**ABOUT THIS EXERCISE:** Skip the pictures. Give all the data again exactly.

**DATASET RECORDS:**
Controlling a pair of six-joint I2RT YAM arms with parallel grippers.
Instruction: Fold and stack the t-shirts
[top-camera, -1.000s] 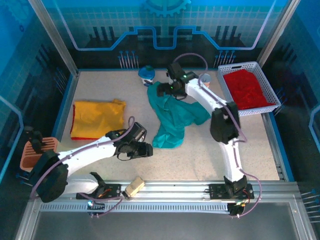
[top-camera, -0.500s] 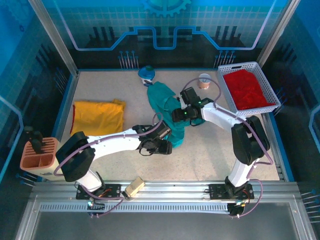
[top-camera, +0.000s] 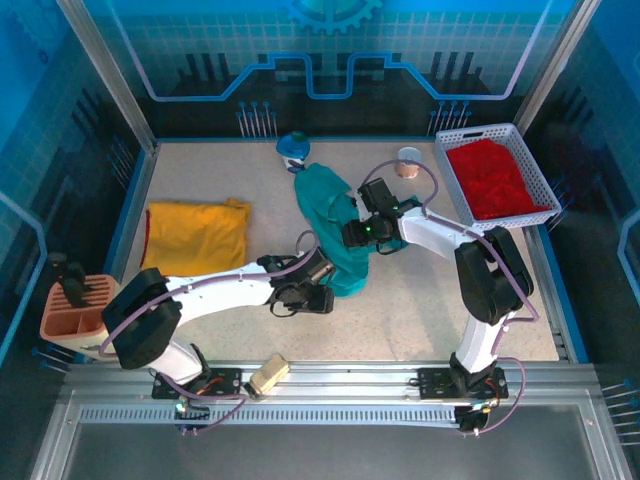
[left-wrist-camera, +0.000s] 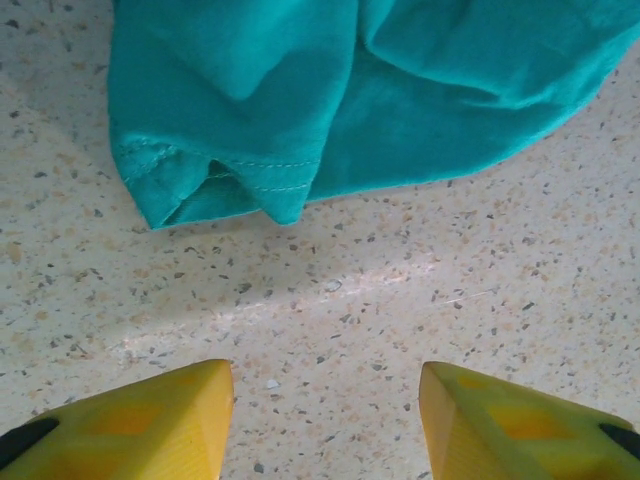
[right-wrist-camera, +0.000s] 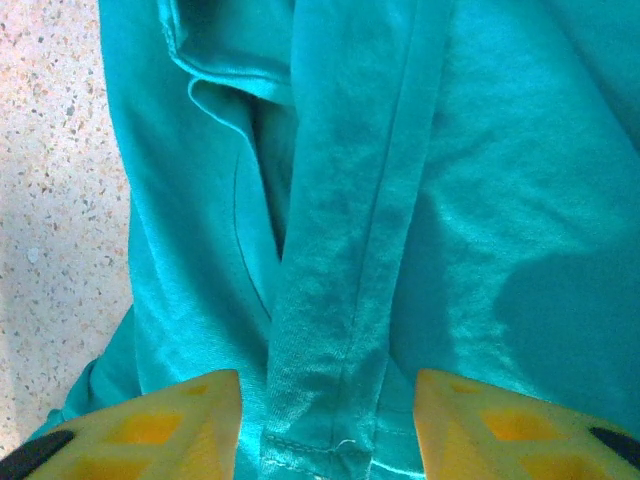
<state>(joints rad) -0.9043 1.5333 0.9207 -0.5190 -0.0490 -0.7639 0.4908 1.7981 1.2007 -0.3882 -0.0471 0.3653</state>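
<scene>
Teal tee (top-camera: 322, 195), yellow tee (top-camera: 195, 235), red tee (top-camera: 495, 180), three

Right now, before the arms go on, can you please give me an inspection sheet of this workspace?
Surface: speckled table, nothing spilled that I can see.
Job's things: teal shirt crumpled mid-table; yellow shirt folded at left; red shirt in the white basket.
Clutter: small blue thing and small cup at the far edge.
Grippers: left gripper open over bare table, just short of the teal hem; right gripper jaws apart astride a teal fold.
Cables: purple cables loop off both arms.
Surroundings: blue walls, metal rail in front.
</scene>
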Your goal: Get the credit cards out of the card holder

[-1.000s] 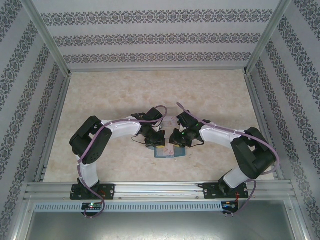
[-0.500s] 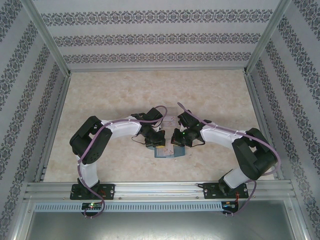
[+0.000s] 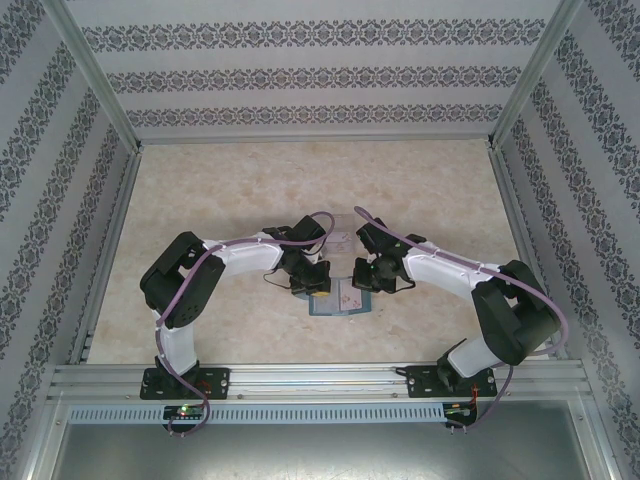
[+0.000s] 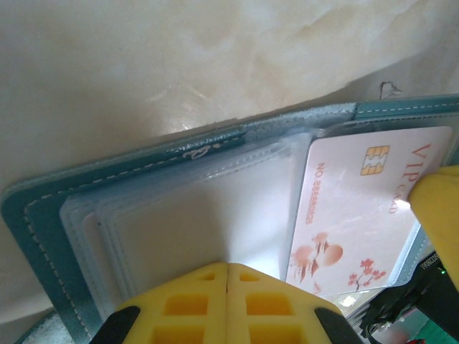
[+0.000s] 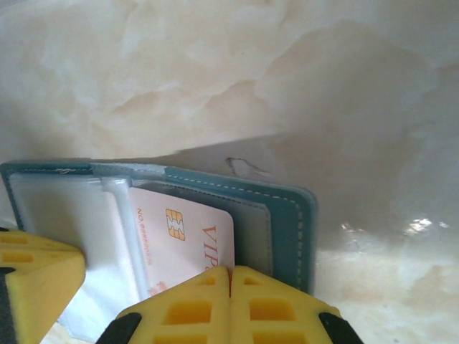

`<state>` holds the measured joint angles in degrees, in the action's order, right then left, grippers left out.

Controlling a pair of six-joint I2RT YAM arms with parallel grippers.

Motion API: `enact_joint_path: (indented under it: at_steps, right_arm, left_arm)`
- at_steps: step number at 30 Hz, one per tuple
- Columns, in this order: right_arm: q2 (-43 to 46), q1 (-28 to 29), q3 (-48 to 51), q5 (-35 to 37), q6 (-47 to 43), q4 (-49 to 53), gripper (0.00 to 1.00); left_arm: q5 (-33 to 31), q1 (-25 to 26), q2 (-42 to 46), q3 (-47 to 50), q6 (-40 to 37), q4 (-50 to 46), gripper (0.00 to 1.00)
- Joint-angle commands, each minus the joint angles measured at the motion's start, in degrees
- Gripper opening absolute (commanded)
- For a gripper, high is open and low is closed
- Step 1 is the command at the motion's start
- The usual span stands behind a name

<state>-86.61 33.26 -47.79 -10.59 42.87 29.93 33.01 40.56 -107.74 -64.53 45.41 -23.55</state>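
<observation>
The teal card holder (image 3: 335, 308) lies open on the marble table between both grippers. In the left wrist view its clear sleeves (image 4: 179, 215) fill the left page, inside the teal cover (image 4: 43, 208). My left gripper (image 4: 228, 265) is shut with its tips down on those sleeves. A pinkish-white credit card (image 5: 190, 236) with a gold chip and "VIP" lettering sticks out of the right page toward the teal edge (image 5: 287, 208). My right gripper (image 5: 230, 271) is shut on the card's outer edge. The same card (image 4: 358, 208) shows beside the right finger (image 4: 437, 208).
A clear plastic box (image 3: 340, 238) sits just behind the two grippers. Bare marble tabletop (image 3: 300, 180) stretches toward the back wall. Metal frame rails (image 3: 320, 375) run along the near edge and both sides.
My right gripper has shifted to the right, away from the left one, and the pinkish card now shows between them. The left gripper has stayed where it was.
</observation>
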Motion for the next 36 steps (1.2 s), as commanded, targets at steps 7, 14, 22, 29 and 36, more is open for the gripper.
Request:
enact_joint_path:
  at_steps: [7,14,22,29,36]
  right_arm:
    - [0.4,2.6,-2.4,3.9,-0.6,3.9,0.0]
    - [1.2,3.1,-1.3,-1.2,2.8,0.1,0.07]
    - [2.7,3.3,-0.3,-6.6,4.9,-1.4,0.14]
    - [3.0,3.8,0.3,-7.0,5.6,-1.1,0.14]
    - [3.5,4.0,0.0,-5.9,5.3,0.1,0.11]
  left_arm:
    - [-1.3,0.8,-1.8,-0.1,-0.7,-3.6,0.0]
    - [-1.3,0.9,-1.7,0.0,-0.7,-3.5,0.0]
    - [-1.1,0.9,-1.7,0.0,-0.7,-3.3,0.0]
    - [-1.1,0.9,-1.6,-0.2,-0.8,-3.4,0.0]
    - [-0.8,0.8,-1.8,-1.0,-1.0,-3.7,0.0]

**OUTPUT OF THE EXERCISE:**
Controlling a pair of six-joint I2RT YAM arms with parallel grippers.
Instruction: Fold and stack the t-shirts
[top-camera, -1.000s] 
[top-camera, -0.500s] 
[top-camera, +0.000s] 
[left-wrist-camera, +0.000s] 
[right-wrist-camera, +0.000s] 
<state>(joints rad) -0.9043 1.5333 0.9207 -0.5190 -0.0490 -0.7639 0.4908 1.7981 1.2007 -0.3882 -0.0471 0.3653</state>
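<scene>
Teal tee (top-camera: 322, 195), yellow tee (top-camera: 195, 235), red tee (top-camera: 495, 180), three

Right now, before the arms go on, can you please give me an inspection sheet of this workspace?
Surface: speckled table, nothing spilled that I can see.
Job's things: teal shirt crumpled mid-table; yellow shirt folded at left; red shirt in the white basket.
Clutter: small blue thing and small cup at the far edge.
Grippers: left gripper open over bare table, just short of the teal hem; right gripper jaws apart astride a teal fold.
Cables: purple cables loop off both arms.
Surroundings: blue walls, metal rail in front.
</scene>
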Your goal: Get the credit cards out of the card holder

[-1.000s] 
[-0.500s] 
[+0.000s] 
[+0.000s] 
[+0.000s] 

`<state>` holds the measured joint angles in degrees, in the action's order, right then left, grippers left out.

Controlling a pair of six-joint I2RT YAM arms with parallel grippers.

Motion API: `enact_joint_path: (indented under it: at_steps, right_arm, left_arm)`
- at_steps: step number at 30 Hz, one per tuple
- Columns, in this order: right_arm: q2 (-43 to 46), q1 (-28 to 29), q3 (-48 to 51), q5 (-35 to 37), q6 (-47 to 43), q4 (-49 to 53), gripper (0.00 to 1.00); left_arm: q5 (-33 to 31), q1 (-25 to 26), q2 (-42 to 46), q3 (-47 to 50), q6 (-40 to 37), q4 (-50 to 46), gripper (0.00 to 1.00)
- Joint-angle commands, each minus the joint angles measured at the motion's start, in degrees
- Gripper opening absolute (commanded)
- For a gripper, high is open and low is closed
- Step 1 is the command at the motion's start
- The usual span stands behind a name

<state>-86.61 33.26 -47.79 -10.59 42.87 29.93 33.01 40.56 -107.74 -64.53 45.41 -23.55</state>
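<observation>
The teal card holder (image 3: 335, 308) lies open on the marble table between both grippers. In the left wrist view its clear sleeves (image 4: 179, 215) fill the left page, inside the teal cover (image 4: 43, 208). My left gripper (image 4: 228, 265) is shut with its tips down on those sleeves. A pinkish-white credit card (image 5: 190, 236) with a gold chip and "VIP" lettering sticks out of the right page toward the teal edge (image 5: 287, 208). My right gripper (image 5: 230, 271) is shut on the card's outer edge. The same card (image 4: 358, 208) shows beside the right finger (image 4: 437, 208).
A clear plastic box (image 3: 340, 238) sits just behind the two grippers. Bare marble tabletop (image 3: 300, 180) stretches toward the back wall. Metal frame rails (image 3: 320, 375) run along the near edge and both sides.
My right gripper has shifted to the right, away from the left one, and the pinkish card now shows between them. The left gripper has stayed where it was.
</observation>
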Motion for the next 36 steps (1.2 s), as commanded, targets at steps 7, 14, 22, 29 and 36, more is open for the gripper.
Request:
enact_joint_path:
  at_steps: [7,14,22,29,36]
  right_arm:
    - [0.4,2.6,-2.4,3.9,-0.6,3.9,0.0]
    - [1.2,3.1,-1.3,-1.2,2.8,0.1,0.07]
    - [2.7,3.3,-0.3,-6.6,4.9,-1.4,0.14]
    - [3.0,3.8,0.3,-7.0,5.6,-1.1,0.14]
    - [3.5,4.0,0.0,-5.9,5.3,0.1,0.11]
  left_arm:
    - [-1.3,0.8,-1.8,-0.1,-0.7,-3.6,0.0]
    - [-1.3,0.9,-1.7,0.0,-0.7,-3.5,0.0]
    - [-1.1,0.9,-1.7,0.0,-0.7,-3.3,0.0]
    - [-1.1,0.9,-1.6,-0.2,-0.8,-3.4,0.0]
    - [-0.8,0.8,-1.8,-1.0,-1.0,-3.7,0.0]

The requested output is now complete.